Seguramente, um dos temas quentes do Verão. Já no passado quando o governo lançou a iniciativa que visava dar voz às propostas dos cidadãos, surpreendentemente, a que congregou mais adeptos foi, justamente, a que propunha a extinção das touradas. E, na Assembleia da República, discutido e votado o assunto por várias vezes, de cada vez mobilizou mais cidadãos que, junto dos deputados, tentaram fazer valer as suas convicções.

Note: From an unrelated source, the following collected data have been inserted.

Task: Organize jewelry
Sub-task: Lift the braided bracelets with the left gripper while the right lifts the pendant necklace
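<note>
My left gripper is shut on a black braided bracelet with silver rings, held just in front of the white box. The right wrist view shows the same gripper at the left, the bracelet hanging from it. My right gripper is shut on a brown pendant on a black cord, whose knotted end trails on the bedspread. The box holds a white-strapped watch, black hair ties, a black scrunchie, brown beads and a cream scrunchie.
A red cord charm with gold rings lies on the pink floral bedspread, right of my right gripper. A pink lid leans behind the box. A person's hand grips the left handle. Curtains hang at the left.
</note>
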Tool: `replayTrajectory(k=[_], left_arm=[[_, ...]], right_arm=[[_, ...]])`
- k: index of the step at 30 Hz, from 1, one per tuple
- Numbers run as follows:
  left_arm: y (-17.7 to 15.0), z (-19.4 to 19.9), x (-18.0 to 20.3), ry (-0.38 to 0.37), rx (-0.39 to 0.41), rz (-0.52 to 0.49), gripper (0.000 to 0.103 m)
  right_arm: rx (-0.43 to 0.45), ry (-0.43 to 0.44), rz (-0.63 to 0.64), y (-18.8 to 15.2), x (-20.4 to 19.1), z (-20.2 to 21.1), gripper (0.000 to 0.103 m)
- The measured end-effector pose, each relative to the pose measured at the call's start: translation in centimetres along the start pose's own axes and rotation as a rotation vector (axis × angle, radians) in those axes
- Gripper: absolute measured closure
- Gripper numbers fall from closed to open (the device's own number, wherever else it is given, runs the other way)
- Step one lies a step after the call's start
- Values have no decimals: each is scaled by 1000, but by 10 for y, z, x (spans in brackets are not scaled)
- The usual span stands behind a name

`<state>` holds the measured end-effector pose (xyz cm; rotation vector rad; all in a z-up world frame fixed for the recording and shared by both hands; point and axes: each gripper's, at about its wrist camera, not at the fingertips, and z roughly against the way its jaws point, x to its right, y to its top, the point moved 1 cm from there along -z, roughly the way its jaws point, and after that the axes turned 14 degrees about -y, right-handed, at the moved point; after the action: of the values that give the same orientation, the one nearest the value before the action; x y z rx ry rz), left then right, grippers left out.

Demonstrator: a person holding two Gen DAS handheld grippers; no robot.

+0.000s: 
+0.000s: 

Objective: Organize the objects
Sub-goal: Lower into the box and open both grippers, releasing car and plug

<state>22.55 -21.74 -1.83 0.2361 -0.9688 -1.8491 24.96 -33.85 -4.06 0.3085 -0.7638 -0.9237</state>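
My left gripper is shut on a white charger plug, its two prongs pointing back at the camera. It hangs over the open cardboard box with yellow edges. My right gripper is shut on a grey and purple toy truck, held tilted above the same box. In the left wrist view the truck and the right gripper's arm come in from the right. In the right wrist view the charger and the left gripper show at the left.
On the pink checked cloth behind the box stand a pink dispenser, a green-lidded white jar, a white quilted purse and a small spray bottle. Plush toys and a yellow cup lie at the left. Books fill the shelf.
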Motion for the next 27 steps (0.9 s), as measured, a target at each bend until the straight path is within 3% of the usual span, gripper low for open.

Subitamente, parece que a par de temas como o aborto, o casamento entre pessoas do mesmo sexo e a procriação medicamente assistida, também as touradas se tornaram mais um tema daqueles a que se convencionou chamar “questões fracturantes”. Mas sejamos claros, por muito sensível que seja – e verdadeiramente sou – aos argumentos daqueles que defendem os direitos dos animais, e por muito que toda a mise-en-scène convoque as descrições que conhecemos dos grotescos espectáculos da Roma Antiga (ainda que, valha a verdade, sem a brutalidade de outros tempos), é insofismável que as corridas de touros são hoje os motores de muitas economias locais. A tourada e os sectores de actividade que lhe estão associados dão emprego a centenas e centenas de famílias. Por isso cumpre perguntar: num momento como o que actualmente vivemos, será isto o que realmente nos preocupa, ou – dito de outro modo – nos deve preocupar?

 

RTP

Todo o alarde à volta de um cenário – e, repito, cenário – sobre a concessão da RTP a privados parece desproporcionado. Sobretudo se pensarmos que, até aqui, a solução mais provável era a da alienação. O cenário que agora se equaciona é um meio caminho, a todos os títulos, interessante: o Estado mantém a propriedade mas concessiona a um privado o serviço público. Se virmos bem, o esquema muda pouco. O serviço público até já está concessionado, mas a uma empresa do Estado suportada por todos nós à razão de 300 milhões de euros/anos. E isso é que, verdadeiramente, tem que mudar. De resto, não vejo por que razão uma empresa privada está, à partida, em piores condições para prestar esse serviço. O que temos visto vai, justamente, no sentido inverso. É hoje inegável – até para aqueles que em tempos se opuseram à abertura da televisão aos privados – que a SIC e a TVI prestam, em várias áreas, um verdadeiro serviço público. Aos telespectadores, pouco importa quem “fornece” o serviço público de televisão, contanto que o mesmo esteja assegurado. E é isso que, uma vez encontrado o modelo, verdadeiramente temos que discutir e definir: o que é serviço público e o que queremos que ele seja. A solução jurídica que há-de desenhar-se terá, evidentemente, que compatibilizar-se com os preceitos constitucionais. E estou certa que o governo tratará de assegurar isso mesmo. O que não pode é ficar tudo na mesma. Porque aqueles que hoje se opõem – ou porque a reputam de inconstitucional, ou porque alegadamente não tem paralelo no resto da Europa, ou porque simplesmente estão na oposição – não se lembraram de alegar a “inconstitucionalidade” do que lá se gastou e continua a gastar.